Aim of the exercise: Give the whole listing below once more, exactly, without pictures.

Source data:
◇ ◇ ◇ ◇ ◇
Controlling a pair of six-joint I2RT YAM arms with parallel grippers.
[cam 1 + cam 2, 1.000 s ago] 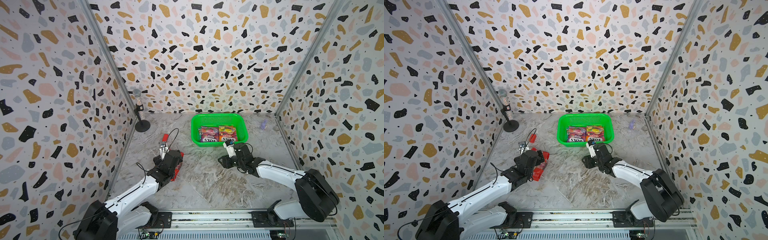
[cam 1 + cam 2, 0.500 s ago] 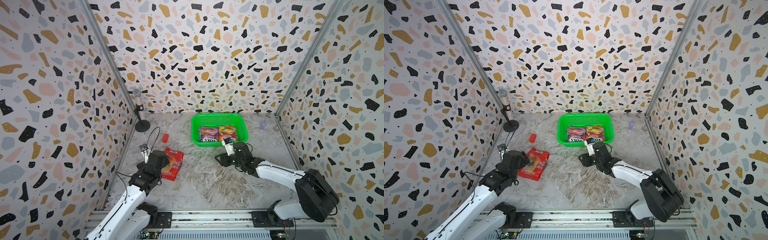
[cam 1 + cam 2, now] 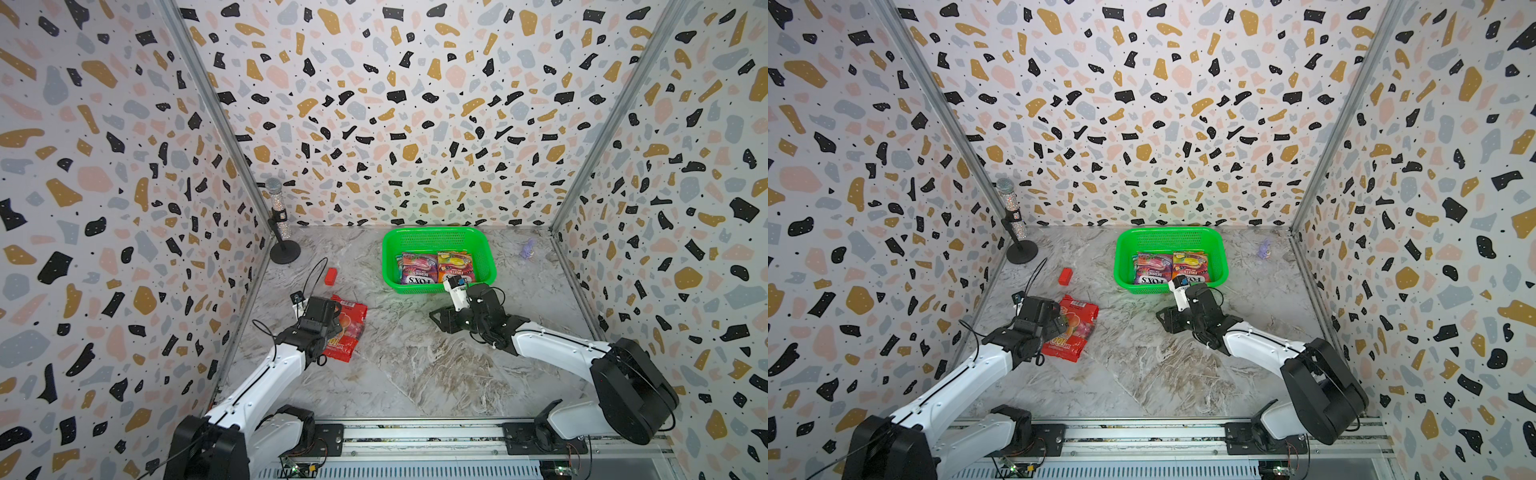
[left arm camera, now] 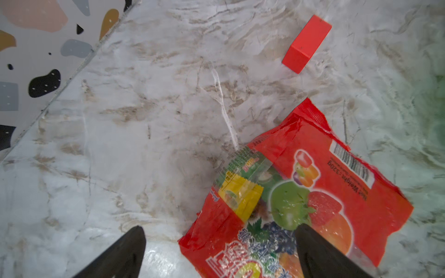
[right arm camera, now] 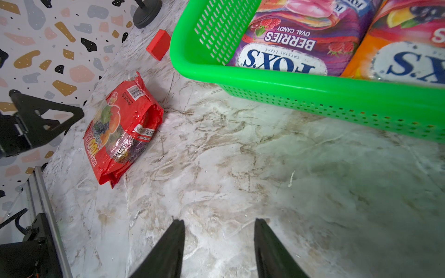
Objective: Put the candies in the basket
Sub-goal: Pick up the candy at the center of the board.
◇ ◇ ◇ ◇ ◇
Result:
Controlling a pair of six-joint I2RT YAM arms with parallel grippers.
[cam 1 + cam 2, 1.000 s ago] 
[cam 1 + cam 2, 0.500 s ago] 
[cam 1 + cam 2, now] 
[left arm camera, now] 
[right arm camera, now] 
Objective: Put the candies in the basket
Sub-goal: Pick up the candy at the center of the board.

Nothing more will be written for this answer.